* [DATA]
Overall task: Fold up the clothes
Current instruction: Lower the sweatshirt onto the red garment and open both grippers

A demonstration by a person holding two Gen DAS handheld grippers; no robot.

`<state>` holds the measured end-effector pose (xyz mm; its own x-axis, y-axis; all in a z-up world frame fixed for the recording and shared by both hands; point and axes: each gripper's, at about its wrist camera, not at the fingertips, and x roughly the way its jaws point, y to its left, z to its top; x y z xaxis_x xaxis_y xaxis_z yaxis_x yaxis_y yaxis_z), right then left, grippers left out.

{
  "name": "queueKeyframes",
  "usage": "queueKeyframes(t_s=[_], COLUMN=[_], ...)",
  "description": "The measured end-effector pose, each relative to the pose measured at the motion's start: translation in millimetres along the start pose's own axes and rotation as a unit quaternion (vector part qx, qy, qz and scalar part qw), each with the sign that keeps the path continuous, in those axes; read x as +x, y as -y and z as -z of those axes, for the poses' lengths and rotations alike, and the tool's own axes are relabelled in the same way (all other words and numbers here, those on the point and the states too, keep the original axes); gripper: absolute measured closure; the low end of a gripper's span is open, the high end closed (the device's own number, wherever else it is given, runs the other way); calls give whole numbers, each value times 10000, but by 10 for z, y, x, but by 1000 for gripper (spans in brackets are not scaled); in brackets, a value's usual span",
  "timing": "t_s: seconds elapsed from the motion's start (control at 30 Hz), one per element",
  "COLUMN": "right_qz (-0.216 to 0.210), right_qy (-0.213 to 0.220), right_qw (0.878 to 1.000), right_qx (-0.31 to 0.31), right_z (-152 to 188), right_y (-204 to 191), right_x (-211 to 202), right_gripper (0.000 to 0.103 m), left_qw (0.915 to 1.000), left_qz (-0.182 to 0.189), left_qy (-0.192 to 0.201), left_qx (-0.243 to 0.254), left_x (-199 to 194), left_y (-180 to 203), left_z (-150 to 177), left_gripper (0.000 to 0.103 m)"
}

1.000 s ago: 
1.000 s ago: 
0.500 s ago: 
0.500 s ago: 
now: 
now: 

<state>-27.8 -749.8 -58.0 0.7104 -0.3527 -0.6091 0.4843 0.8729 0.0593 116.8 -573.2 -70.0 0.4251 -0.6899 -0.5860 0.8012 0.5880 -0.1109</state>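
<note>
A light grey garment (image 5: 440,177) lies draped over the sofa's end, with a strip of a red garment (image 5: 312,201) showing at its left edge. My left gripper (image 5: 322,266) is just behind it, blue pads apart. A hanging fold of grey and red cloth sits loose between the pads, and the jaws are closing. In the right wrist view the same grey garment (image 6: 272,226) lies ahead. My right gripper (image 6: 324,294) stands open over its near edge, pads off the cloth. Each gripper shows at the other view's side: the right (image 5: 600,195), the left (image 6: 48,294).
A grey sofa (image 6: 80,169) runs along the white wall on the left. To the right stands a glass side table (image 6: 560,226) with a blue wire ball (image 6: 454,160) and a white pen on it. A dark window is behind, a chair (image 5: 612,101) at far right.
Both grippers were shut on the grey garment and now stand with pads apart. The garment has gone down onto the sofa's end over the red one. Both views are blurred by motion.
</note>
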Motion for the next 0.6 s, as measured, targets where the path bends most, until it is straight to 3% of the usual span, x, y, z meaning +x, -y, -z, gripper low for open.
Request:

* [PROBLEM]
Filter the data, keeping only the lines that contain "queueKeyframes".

* [ANSWER SECTION]
  "name": "queueKeyframes",
  "usage": "queueKeyframes(t_s=[_], COLUMN=[_], ...)",

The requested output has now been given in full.